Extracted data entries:
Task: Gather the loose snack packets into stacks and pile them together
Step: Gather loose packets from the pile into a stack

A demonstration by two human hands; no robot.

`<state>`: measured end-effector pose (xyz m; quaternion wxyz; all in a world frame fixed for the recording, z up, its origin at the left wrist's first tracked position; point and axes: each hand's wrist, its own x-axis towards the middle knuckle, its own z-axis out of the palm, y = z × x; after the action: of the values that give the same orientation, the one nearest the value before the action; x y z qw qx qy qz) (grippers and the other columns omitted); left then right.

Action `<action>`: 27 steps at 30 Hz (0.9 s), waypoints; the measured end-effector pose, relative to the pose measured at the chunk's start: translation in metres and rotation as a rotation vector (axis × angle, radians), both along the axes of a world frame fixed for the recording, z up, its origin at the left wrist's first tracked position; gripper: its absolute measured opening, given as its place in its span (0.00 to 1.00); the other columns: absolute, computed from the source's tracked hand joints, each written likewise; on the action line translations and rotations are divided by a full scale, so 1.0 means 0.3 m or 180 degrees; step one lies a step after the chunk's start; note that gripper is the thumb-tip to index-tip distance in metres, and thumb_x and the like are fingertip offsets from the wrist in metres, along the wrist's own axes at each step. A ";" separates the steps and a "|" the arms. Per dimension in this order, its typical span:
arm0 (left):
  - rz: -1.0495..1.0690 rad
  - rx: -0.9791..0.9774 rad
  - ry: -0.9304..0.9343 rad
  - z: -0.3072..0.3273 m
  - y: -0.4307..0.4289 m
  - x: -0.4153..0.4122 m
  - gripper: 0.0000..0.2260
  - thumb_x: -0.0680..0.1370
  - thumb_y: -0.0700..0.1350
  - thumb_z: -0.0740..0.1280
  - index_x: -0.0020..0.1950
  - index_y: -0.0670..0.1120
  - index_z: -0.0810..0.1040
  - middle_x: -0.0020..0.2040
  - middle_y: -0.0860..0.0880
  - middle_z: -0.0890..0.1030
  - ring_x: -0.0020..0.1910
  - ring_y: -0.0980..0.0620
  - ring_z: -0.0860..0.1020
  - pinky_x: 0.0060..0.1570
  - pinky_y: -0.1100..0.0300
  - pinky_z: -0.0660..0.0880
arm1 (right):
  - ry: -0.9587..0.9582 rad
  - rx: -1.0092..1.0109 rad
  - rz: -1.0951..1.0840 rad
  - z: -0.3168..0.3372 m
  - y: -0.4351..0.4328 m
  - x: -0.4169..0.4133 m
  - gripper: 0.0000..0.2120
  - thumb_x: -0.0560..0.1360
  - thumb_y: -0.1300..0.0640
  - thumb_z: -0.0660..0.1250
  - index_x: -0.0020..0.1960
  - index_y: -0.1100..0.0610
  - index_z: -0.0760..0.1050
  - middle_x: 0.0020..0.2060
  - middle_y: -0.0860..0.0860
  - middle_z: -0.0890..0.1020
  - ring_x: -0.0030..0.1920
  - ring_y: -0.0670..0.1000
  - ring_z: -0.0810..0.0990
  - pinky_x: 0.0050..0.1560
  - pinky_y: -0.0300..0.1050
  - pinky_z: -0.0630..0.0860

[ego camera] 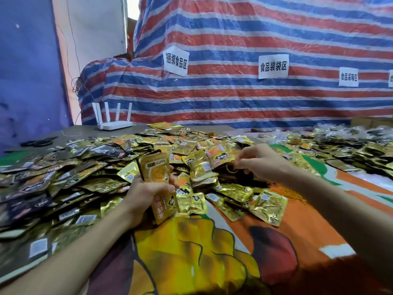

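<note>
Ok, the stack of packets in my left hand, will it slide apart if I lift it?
Probably slippery: the stack is glossy foil, and the packets sit fanned unevenly in the left hand. Likely light and a bit floppy, since each packet looks thin and crinkled. A firm grip around the middle should hold it.

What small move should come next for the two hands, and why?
Probably bring the right hand across to the stack of packets that the left hand grips upright. The right hand's fingers curl at a thin yellow loop on the pile, seemingly a band.
</note>
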<state>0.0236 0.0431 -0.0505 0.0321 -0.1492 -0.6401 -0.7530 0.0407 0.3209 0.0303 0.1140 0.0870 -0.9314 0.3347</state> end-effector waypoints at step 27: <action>-0.1379 0.1127 -0.0942 0.027 -0.082 -0.037 0.25 0.59 0.32 0.77 0.55 0.38 0.81 0.45 0.40 0.81 0.42 0.42 0.82 0.45 0.48 0.81 | -0.0986 -0.2809 0.1604 -0.195 -0.346 -0.142 0.09 0.77 0.66 0.64 0.39 0.61 0.77 0.36 0.54 0.77 0.35 0.48 0.74 0.35 0.39 0.70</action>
<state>0.0127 0.0185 -0.0423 -0.1971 -0.1630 -0.4501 -0.8556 -0.0018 0.2171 -0.0283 -0.0830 0.2014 -0.6582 0.7207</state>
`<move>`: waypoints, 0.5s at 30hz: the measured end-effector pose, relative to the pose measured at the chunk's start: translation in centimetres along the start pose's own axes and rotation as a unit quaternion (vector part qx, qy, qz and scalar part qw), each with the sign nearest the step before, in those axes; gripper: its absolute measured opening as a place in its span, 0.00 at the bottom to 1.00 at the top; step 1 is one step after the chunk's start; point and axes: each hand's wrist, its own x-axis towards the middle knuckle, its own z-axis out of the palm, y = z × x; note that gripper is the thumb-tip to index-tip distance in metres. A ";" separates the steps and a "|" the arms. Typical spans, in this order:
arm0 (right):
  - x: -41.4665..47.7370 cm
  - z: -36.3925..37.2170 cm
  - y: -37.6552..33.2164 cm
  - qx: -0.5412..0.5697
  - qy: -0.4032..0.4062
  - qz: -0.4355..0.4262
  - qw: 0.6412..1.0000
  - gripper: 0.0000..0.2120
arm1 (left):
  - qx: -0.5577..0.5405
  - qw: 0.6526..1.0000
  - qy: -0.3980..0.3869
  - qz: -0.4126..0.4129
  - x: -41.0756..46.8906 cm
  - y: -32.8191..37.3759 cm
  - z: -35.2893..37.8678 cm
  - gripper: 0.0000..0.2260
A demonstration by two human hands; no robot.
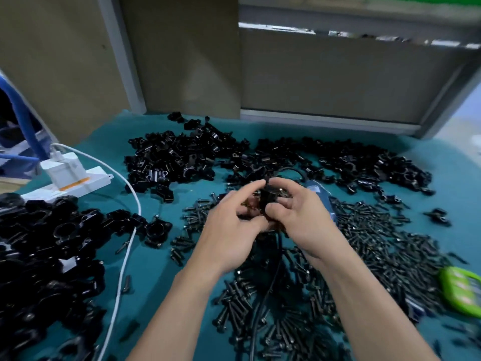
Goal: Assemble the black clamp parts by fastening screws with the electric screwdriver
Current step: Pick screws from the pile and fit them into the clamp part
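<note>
Clamp part (266, 201), black, is held at ctr of view, above the teal counter (151, 256), and is gripped from both sides. The left hand (229, 220) is closed on it from 9 o'clock, w/ the index finger stretched over its top. The right hand (299, 217) is curled round it from 3 o'clock, thumb pressed on the near face. The part is mostly hidden by fingers, so whether a screw is seated in it cannot be told.

The electric screwdriver (320, 196), blue-grey, is laid on the counter just behind the right hand, approx. 2 o'clock from the part, and is partly covered by that hand. Its black cord (268, 290) is seen running toward 6 o'clock btwn the forearms.

Loose screws (377, 246) are spread from 3 to 6 o'clock, under and beside the wrists. Heaps of clamp pieces (177, 160) are piled at 11 and 1 o'clock, w/ a larger heap (46, 243) at 8 o'clock. A white power strip (78, 181) w/ a plugged adapter is set at 10 o'clock, and a white cable (125, 256) is trailed from it toward 7 o'clock. A green object (460, 287), blurred, is seen at 4 o'clock by the frame edge.
</note>
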 end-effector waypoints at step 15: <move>-3.7 -1.9 2.2 0.173 -0.105 0.050 0.978 0.10 | -0.101 0.981 -0.155 0.060 -0.1 -2.1 2.4 0.13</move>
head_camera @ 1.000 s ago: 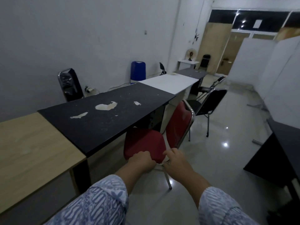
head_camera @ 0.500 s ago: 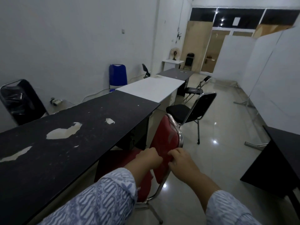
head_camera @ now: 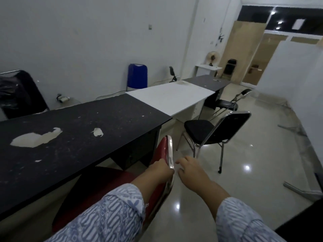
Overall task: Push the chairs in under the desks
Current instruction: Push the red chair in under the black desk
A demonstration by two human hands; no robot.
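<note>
The red chair point(head_camera: 160, 150) with a chrome frame stands at the black desk point(head_camera: 78, 137), its seat partly under the desktop and its backrest edge-on to me. My left hand point(head_camera: 160, 169) is curled on the red front side of the backrest at the chrome rim. On the back side of the same rim, my right hand point(head_camera: 190, 170) presses with its fingers touching the metal. A black chair point(head_camera: 209, 131) stands out from the white desk point(head_camera: 171, 98). Farther on, a black folding chair point(head_camera: 229, 103) stands out from the dark grey desk point(head_camera: 208, 82).
A blue chair point(head_camera: 137, 75) and another black chair point(head_camera: 19, 93) stand against the wall behind the desks. A dark desk corner point(head_camera: 305, 222) is at the lower right. Metal partition feet point(head_camera: 300, 191) lie on the glossy floor at the right.
My hands went from the red seat's edge up to the backrest rim. The chair's seat slid further under the black desk, and my view moved along the row.
</note>
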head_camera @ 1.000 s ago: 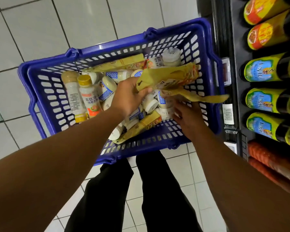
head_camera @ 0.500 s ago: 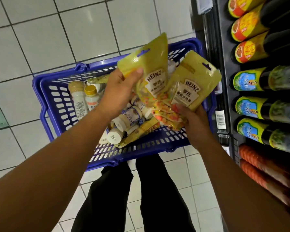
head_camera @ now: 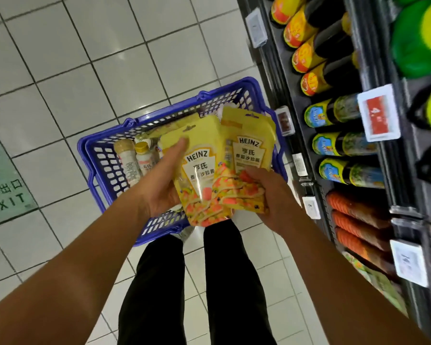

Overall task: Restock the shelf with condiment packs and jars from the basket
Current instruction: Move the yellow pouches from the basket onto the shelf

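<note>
A blue plastic basket (head_camera: 97,168) stands on the tiled floor below me, with small dressing bottles (head_camera: 128,163) showing at its left end. My left hand (head_camera: 163,180) grips a yellow Heinz salad dressing pack (head_camera: 200,175) by its left edge, held upright above the basket. My right hand (head_camera: 266,192) holds a second yellow Heinz pack (head_camera: 250,148) from below, its left side tucked behind the first pack. Both packs hide most of what lies in the basket. The dark shelf (head_camera: 291,103) rises at the right.
The shelf rows hold dark sauce bottles with yellow-red labels (head_camera: 309,51) and blue-green labels (head_camera: 334,144), orange packs (head_camera: 353,212) lower down, and white price tags (head_camera: 378,113) on the rails. A green exit sign (head_camera: 3,192) lies on the floor at left. My legs stand below the basket.
Both hands lifted a yellow pack each out of the basket and brought them up together, side by side and overlapping. My view has tilted up, showing more of the shelf.
</note>
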A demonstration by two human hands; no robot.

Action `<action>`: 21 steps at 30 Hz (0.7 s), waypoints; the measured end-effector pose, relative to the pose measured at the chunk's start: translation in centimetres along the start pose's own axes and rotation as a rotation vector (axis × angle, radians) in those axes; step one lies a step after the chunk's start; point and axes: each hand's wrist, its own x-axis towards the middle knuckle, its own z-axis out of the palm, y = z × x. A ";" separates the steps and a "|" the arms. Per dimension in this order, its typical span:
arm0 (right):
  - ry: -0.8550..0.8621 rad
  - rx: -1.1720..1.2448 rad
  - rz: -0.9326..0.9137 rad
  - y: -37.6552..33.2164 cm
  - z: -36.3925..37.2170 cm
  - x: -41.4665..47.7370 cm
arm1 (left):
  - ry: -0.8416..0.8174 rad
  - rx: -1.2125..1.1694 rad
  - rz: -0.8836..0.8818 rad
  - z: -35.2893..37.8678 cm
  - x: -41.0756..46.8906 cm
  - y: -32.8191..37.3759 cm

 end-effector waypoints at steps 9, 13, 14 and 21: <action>0.074 0.089 -0.183 -1.1 4.4 -10.2 | 0.081 0.241 0.298 4.6 -9.5 -1.5; 0.101 0.098 -0.283 -2.6 6.0 -16.9 | 0.106 0.354 0.368 8.3 -14.4 0.0; 0.104 0.108 -0.301 -3.0 6.5 -18.6 | 0.094 0.371 0.385 9.4 -15.7 0.4; 0.165 0.108 -0.533 -6.2 8.9 -31.0 | -0.094 0.539 0.457 17.8 -24.1 2.7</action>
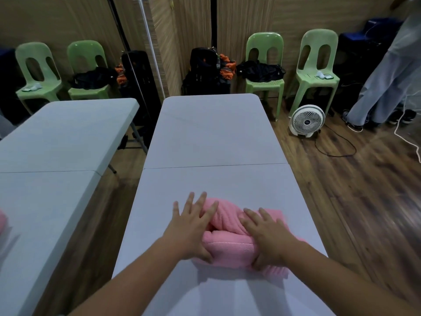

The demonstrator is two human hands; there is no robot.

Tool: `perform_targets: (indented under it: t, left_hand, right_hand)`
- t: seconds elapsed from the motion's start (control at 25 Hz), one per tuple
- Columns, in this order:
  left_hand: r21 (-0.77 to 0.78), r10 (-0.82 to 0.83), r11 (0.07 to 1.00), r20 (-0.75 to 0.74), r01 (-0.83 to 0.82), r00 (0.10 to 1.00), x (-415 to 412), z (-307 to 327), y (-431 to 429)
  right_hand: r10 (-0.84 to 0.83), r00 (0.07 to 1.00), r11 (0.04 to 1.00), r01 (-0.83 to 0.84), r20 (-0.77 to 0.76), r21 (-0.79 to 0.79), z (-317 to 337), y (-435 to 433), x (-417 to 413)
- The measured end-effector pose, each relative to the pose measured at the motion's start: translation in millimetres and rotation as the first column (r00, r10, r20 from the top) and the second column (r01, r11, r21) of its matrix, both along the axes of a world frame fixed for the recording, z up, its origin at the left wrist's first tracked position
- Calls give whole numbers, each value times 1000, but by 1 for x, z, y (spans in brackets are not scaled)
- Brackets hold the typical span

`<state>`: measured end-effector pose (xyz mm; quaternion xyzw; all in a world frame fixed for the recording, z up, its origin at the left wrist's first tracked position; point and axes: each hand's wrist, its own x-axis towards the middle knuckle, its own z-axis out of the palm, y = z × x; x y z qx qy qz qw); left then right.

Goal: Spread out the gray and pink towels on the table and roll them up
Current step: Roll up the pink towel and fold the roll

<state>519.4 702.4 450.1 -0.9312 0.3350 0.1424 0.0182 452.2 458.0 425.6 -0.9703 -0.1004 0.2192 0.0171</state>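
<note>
**Both hands flat on a bunched pink towel**

The pink towel [227, 245] lies near the front edge of the grey folding counter [211, 133], bunched into a thick, partly twisted roll that runs left to right. The left hand [193, 226] rests on the roll's left end with its fingers straight and spread, some reaching past the cloth onto the counter; its thumb lies against the near side of the roll. The right hand [267, 236] presses the right part of the towel, fingers straight and close together, thumb down at the near edge. Neither hand is closed around the cloth.

A second counter [57, 137] stands to the left, with a bit of pink cloth [1, 221] at its edge. Green plastic chairs [265, 62] line the wall, one holding a black bag [259, 70]. A white floor fan [306, 120] sits on the wooden floor; the dark badge at its hub is too small to read. No other writing is legible.
</note>
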Motion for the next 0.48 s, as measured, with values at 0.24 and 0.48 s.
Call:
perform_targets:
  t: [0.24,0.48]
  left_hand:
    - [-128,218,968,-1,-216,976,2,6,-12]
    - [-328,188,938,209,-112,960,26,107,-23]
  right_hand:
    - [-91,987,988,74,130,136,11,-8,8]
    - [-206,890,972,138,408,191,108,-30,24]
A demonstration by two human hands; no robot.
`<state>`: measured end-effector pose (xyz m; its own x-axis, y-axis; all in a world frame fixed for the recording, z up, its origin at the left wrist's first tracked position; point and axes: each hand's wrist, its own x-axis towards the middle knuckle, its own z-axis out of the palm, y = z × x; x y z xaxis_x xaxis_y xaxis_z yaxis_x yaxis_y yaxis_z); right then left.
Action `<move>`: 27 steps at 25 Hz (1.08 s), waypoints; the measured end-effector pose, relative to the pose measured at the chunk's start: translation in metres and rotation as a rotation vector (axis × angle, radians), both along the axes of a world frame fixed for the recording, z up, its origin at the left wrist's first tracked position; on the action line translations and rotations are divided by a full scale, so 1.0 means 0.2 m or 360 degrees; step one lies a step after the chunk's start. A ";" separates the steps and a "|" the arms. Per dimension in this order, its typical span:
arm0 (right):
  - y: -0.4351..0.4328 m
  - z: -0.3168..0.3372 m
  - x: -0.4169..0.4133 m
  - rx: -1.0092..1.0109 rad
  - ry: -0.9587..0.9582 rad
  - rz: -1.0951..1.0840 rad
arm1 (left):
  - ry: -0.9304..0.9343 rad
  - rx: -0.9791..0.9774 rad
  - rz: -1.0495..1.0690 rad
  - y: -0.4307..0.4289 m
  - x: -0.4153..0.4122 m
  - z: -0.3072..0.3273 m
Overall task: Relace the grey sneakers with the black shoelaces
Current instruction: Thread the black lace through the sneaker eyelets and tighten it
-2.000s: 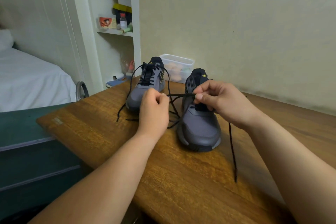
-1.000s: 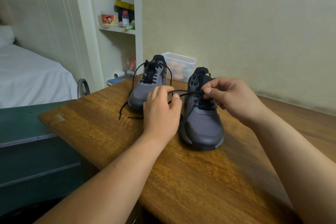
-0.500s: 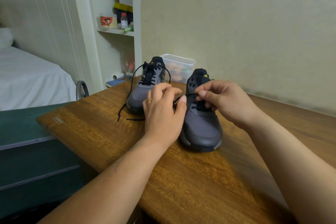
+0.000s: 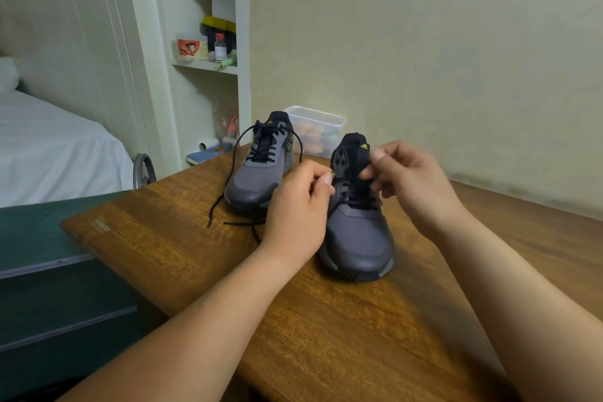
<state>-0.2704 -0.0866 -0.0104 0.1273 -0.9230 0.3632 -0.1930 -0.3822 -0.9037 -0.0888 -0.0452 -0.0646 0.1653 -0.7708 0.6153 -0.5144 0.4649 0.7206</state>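
Two grey sneakers stand on the wooden table (image 4: 326,320), toes toward me. The far left sneaker (image 4: 257,173) is laced with a black shoelace (image 4: 235,153) whose loose ends trail onto the wood. At the nearer right sneaker (image 4: 357,238), my left hand (image 4: 298,209) pinches something at the left side of its eyelets; the lace there is mostly hidden by my fingers. My right hand (image 4: 414,183) pinches at the black tongue and upper lacing from the right side. Both hands look blurred.
A clear plastic box (image 4: 315,127) sits behind the sneakers against the wall. Left of the table are a green cabinet (image 4: 42,254), a bed with white sheets (image 4: 49,147) and shelves holding small bottles (image 4: 220,47). The table's left edge runs diagonally.
The lace that was stretched between my hands has been drawn in to the right sneaker. My left hand moved up against its eyelets; the loose end on the right is no longer seen.
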 end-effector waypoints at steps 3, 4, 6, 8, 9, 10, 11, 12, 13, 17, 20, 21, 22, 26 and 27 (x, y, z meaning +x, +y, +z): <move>-0.09 0.00 -0.09 0.0117 -0.0099 -0.0284 | 0.0197 0.0111 -0.0040 -0.05 -0.02 0.08; -0.12 0.01 -0.10 0.0115 -0.0006 -0.0327 | 0.0189 0.0102 -0.0053 -0.06 -0.04 0.09; -0.18 0.04 -0.08 -0.0022 0.0310 -0.0291 | 0.0172 0.0102 -0.0088 -0.09 -0.09 0.08; -0.22 0.08 -0.04 -0.0166 0.0703 -0.0129 | 0.0174 0.0112 -0.0100 -0.11 -0.11 0.02; -0.25 0.10 -0.02 -0.0150 0.0853 -0.0062 | 0.0158 0.0094 -0.0095 -0.11 -0.11 0.00; -0.27 0.11 -0.02 -0.0076 0.0928 -0.0031 | 0.0127 0.0058 -0.0088 -0.12 -0.10 -0.02; -0.29 0.12 -0.01 0.0004 0.0922 -0.0015 | 0.0085 0.0012 -0.0080 -0.13 -0.10 -0.04; -0.31 0.13 -0.02 0.0029 0.0851 -0.0003 | 0.0052 -0.0037 -0.0077 -0.13 -0.10 -0.06; -0.31 0.14 -0.02 0.0001 0.0739 0.0023 | 0.0031 -0.0072 -0.0074 -0.12 -0.10 -0.07; -0.27 0.16 -0.02 -0.0081 0.0324 0.0342 | 0.0062 -0.0071 -0.0088 -0.12 -0.10 -0.07; -0.28 0.10 -0.07 0.0027 0.0485 0.0377 | 0.0126 0.0008 -0.0099 -0.13 -0.10 -0.06; -0.28 0.08 -0.08 0.0044 0.0541 0.0345 | 0.0138 0.0031 -0.0098 -0.13 -0.10 -0.06; -0.29 0.08 -0.09 0.0034 0.0552 0.0303 | 0.0138 0.0038 -0.0097 -0.13 -0.10 -0.06; -0.28 0.02 0.01 -0.0044 0.0069 0.0193 | 0.0114 -0.0051 -0.0094 -0.12 -0.10 -0.06; -0.27 0.00 0.04 0.0002 -0.0133 0.0172 | 0.0111 -0.0063 -0.0080 -0.12 -0.10 -0.06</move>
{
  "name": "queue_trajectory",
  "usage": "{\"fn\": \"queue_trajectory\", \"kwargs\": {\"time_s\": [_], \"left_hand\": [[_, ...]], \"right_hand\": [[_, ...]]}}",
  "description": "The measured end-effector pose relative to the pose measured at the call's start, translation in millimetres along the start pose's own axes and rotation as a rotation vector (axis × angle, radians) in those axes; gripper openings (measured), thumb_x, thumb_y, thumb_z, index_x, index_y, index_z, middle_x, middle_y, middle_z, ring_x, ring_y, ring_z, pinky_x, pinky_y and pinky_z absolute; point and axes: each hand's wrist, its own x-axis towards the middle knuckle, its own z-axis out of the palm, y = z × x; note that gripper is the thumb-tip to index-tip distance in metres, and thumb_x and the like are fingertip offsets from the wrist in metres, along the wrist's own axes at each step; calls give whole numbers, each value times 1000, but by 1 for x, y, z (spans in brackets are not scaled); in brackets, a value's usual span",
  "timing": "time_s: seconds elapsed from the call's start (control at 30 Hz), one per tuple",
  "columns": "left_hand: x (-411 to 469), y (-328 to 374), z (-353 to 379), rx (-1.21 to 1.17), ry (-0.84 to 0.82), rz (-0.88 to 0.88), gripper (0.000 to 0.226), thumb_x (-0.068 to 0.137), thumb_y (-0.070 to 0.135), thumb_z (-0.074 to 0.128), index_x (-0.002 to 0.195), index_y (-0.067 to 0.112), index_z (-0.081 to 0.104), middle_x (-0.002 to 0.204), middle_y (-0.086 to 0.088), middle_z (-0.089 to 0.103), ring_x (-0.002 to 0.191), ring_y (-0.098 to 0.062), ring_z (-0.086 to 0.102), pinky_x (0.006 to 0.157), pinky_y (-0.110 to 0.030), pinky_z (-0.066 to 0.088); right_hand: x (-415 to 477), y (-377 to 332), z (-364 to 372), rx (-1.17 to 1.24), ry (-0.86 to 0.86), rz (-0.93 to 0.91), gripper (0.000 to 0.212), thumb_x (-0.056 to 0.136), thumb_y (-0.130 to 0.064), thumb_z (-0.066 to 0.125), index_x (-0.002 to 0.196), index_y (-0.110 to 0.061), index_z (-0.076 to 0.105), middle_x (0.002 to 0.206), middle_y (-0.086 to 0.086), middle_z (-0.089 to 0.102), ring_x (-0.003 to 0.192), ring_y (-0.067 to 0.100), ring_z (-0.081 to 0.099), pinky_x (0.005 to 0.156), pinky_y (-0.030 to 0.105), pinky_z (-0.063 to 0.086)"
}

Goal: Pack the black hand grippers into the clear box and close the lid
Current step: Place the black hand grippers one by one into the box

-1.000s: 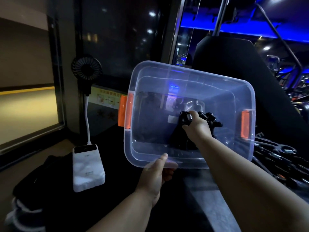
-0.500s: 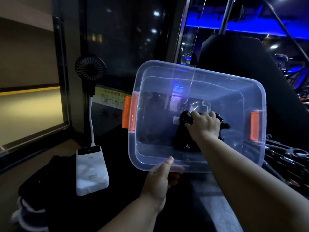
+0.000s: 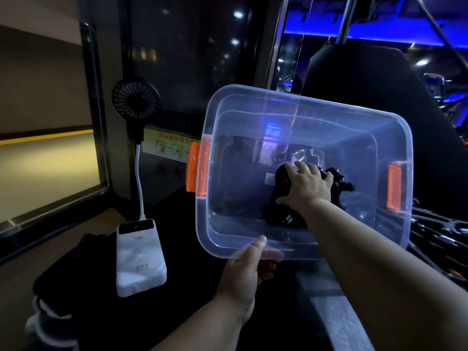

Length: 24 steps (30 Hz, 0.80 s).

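In the head view, the clear box [image 3: 304,171] is tipped so its open top faces the camera, with an orange latch [image 3: 198,171] on its left end and another [image 3: 394,186] on its right. The left hand [image 3: 247,273] pinches the box's near rim, thumb on the inside and fingers [image 3: 268,268] curled underneath, clamped on the plastic. The right hand [image 3: 307,184] reaches inside the box, its fingers spread and pressed over the black hand grippers [image 3: 285,214], which lie bunched against the box's bottom, toward the right side. More black grippers [image 3: 435,239] sit in a dim pile outside the box at the right. To the left, a white power bank [image 3: 139,257] lies on the dark surface [image 3: 177,312], its white stalk carrying a small black fan [image 3: 136,98].
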Motion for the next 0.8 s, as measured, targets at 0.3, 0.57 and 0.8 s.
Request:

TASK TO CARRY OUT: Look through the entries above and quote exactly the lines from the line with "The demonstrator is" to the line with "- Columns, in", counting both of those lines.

RESULT:
The demonstrator is two human hands; there is no robot.

Tool: `perform_targets: (indented under it: t, left_hand, right_hand)`
- t: seconds elapsed from the motion's start (control at 25 Hz), one per tuple
- Columns, in this order:

This answer is now finished.